● DESCRIPTION OF THE TASK
After reading the data below, copy out every line that contains the word "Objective".

● STORED DATA
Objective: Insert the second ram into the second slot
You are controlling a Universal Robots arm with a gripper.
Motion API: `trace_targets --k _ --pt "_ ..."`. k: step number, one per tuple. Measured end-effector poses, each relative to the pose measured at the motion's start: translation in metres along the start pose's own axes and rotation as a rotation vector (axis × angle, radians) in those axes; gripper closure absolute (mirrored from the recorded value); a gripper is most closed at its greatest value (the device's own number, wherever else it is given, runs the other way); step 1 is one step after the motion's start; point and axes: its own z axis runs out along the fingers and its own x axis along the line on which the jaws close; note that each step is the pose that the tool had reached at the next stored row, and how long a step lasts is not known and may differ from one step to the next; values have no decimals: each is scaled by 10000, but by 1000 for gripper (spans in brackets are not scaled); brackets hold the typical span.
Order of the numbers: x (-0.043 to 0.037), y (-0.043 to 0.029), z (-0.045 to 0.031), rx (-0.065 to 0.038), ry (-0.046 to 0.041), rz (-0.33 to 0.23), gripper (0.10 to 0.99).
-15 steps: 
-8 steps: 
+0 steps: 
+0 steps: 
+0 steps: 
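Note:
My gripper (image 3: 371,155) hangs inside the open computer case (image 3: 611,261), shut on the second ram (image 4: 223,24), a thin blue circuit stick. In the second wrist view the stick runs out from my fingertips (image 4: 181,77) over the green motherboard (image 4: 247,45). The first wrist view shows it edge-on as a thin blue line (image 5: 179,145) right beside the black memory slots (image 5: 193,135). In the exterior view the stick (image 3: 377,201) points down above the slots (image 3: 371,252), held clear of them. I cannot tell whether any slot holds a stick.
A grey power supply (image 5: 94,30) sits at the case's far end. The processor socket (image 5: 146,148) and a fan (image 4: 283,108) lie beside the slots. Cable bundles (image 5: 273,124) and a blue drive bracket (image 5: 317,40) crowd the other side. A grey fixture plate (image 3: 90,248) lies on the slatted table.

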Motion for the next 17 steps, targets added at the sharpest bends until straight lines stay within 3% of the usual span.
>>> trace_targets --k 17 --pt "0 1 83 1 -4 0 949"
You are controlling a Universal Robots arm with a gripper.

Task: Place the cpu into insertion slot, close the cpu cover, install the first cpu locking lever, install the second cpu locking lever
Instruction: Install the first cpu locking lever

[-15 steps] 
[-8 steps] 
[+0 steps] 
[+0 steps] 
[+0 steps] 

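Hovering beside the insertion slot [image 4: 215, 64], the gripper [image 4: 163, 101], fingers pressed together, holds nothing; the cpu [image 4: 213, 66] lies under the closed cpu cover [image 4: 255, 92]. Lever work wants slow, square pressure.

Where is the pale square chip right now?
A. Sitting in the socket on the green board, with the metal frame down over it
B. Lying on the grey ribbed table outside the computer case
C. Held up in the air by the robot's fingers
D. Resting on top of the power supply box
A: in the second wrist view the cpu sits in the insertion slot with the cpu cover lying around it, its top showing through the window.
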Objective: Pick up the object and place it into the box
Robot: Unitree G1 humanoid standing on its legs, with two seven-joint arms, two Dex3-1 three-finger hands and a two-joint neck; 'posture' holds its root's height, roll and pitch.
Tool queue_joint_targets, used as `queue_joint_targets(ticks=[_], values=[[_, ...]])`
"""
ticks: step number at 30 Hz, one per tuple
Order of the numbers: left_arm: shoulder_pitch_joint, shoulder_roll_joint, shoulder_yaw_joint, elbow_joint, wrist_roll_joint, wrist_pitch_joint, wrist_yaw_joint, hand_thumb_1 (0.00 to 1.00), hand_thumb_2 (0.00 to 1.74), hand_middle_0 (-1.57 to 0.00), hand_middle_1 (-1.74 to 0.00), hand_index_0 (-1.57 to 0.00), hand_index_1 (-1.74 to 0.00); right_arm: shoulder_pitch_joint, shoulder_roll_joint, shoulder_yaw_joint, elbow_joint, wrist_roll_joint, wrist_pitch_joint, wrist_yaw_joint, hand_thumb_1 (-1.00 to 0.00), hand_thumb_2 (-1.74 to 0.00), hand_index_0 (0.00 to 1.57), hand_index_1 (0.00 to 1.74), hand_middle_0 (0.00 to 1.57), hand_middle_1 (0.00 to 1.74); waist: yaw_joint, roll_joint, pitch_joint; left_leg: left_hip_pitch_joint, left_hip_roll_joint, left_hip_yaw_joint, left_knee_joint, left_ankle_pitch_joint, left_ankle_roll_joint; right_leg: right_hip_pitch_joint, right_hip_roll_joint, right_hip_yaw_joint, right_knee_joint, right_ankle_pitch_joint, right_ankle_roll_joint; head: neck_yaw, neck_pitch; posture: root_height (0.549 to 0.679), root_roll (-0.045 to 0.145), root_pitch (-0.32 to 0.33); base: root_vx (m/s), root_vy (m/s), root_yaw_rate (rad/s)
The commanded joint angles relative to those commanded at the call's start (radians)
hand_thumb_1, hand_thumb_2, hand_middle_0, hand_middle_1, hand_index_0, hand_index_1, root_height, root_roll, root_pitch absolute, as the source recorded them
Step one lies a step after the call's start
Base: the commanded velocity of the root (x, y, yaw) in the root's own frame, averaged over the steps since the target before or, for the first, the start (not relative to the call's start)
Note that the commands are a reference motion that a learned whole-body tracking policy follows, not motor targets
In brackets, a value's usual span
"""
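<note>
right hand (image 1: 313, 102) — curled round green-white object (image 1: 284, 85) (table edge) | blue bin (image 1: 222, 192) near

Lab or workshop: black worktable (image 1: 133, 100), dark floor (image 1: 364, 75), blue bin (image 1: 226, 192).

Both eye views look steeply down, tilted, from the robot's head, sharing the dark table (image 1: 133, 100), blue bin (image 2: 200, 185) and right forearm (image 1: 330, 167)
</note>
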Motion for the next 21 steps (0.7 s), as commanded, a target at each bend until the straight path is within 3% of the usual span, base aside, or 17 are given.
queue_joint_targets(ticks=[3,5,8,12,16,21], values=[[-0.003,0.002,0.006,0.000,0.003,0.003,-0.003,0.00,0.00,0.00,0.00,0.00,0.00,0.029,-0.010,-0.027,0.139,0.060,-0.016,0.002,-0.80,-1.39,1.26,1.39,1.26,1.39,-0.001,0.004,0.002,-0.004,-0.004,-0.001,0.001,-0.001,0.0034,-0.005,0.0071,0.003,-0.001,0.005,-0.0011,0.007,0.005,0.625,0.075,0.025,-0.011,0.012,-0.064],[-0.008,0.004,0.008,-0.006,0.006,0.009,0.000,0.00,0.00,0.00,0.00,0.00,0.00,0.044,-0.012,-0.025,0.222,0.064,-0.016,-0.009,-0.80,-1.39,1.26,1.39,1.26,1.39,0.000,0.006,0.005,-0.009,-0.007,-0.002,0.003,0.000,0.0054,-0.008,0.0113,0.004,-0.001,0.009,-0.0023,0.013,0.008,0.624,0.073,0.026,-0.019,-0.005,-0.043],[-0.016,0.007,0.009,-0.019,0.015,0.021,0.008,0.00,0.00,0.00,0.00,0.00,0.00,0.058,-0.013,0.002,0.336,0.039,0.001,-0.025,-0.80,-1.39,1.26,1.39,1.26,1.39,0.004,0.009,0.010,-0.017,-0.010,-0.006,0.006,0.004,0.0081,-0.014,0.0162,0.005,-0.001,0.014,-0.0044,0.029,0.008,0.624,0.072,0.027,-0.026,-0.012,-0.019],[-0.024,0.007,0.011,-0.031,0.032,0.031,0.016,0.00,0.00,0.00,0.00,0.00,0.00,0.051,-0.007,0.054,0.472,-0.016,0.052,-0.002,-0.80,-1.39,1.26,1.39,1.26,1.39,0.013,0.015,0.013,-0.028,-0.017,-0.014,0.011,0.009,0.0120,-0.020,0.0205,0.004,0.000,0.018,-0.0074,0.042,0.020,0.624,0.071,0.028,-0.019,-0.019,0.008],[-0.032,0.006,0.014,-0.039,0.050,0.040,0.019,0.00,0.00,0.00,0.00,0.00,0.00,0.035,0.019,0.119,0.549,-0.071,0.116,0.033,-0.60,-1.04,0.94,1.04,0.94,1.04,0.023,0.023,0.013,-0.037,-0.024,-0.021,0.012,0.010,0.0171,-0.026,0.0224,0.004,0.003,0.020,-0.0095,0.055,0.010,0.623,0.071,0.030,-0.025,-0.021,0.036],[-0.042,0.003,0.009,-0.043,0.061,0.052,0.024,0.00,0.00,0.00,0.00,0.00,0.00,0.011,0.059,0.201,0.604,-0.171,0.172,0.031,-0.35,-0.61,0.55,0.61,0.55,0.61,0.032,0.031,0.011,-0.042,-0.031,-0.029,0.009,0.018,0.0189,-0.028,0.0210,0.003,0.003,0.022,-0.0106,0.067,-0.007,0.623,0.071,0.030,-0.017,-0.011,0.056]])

● YOUR RESPONSE
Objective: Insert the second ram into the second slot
Objective: Pick up the object and place it into the box

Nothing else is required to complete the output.